Assignment:
Every line from the first one in the listing down to the line with "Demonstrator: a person" should be restated word for word.

+++++

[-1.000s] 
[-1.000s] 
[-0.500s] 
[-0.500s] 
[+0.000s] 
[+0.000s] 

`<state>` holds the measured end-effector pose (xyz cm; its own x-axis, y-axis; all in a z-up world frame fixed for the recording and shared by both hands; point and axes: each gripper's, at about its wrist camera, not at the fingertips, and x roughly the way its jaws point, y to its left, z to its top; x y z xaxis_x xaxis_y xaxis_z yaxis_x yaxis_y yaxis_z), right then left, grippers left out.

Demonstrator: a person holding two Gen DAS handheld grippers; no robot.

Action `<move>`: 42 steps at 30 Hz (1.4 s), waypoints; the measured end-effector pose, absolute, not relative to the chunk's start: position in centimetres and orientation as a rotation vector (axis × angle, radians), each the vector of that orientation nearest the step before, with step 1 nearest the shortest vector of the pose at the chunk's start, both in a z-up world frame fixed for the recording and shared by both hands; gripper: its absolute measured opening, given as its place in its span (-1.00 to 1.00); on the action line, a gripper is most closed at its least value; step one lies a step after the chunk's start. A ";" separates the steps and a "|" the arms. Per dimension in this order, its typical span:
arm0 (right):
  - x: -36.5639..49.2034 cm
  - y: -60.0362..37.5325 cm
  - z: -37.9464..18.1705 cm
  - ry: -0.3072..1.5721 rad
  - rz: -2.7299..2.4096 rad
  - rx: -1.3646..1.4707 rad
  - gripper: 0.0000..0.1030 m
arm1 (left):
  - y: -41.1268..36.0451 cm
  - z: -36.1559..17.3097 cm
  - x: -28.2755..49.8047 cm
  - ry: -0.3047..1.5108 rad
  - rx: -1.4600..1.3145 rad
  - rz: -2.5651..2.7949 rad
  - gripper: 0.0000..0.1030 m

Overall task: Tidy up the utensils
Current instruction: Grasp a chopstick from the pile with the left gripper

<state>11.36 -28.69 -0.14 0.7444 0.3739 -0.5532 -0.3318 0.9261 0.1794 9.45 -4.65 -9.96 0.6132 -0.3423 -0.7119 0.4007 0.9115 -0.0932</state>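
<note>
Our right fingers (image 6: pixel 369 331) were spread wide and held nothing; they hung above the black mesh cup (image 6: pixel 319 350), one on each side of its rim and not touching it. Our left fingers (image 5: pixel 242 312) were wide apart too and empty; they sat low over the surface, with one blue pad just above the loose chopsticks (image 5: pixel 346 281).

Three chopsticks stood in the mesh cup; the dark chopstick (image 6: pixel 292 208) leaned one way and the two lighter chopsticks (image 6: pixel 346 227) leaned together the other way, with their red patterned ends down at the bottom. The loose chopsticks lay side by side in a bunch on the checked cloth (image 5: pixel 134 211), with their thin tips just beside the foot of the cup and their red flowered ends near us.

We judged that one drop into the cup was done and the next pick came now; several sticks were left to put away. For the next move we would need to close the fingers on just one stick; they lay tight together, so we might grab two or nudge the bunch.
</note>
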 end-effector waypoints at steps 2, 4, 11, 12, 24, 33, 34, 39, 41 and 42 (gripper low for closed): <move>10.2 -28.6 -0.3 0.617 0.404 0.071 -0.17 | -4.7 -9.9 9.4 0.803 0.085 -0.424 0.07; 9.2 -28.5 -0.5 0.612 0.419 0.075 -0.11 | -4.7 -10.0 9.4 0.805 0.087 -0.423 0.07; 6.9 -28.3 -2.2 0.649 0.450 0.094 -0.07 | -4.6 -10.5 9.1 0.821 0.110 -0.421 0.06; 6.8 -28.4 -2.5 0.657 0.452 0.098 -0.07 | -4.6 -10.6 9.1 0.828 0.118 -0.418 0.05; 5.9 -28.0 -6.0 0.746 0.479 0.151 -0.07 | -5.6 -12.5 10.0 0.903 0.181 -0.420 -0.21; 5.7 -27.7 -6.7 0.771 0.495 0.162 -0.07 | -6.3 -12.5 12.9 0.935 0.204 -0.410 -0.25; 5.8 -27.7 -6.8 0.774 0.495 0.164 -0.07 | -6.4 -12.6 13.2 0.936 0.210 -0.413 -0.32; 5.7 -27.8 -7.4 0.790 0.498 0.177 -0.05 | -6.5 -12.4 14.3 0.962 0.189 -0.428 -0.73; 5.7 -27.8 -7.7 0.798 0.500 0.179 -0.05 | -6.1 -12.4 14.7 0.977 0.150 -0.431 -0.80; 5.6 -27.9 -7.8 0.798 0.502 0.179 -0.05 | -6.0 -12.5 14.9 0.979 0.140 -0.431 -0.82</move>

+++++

Task output:
[-1.000s] 
[-1.000s] 
[-0.500s] 
[-0.500s] 
[+0.000s] 
[+0.000s] 

`<state>` holds the measured end-effector pose (xyz cm; its own x-axis, y-axis; all in a z-up world frame fixed for the recording and shared by both hands; point and axes: each gripper's, at about its wrist camera, not at the fingertips, and x roughly the way its jaws point, y to its left, z to its top; x y z xaxis_x xaxis_y xaxis_z yaxis_x yaxis_y yaxis_z), right then left, grippers left out.

Demonstrator: a person holding two Gen DAS handheld grippers; no robot.

The output has nothing more to it.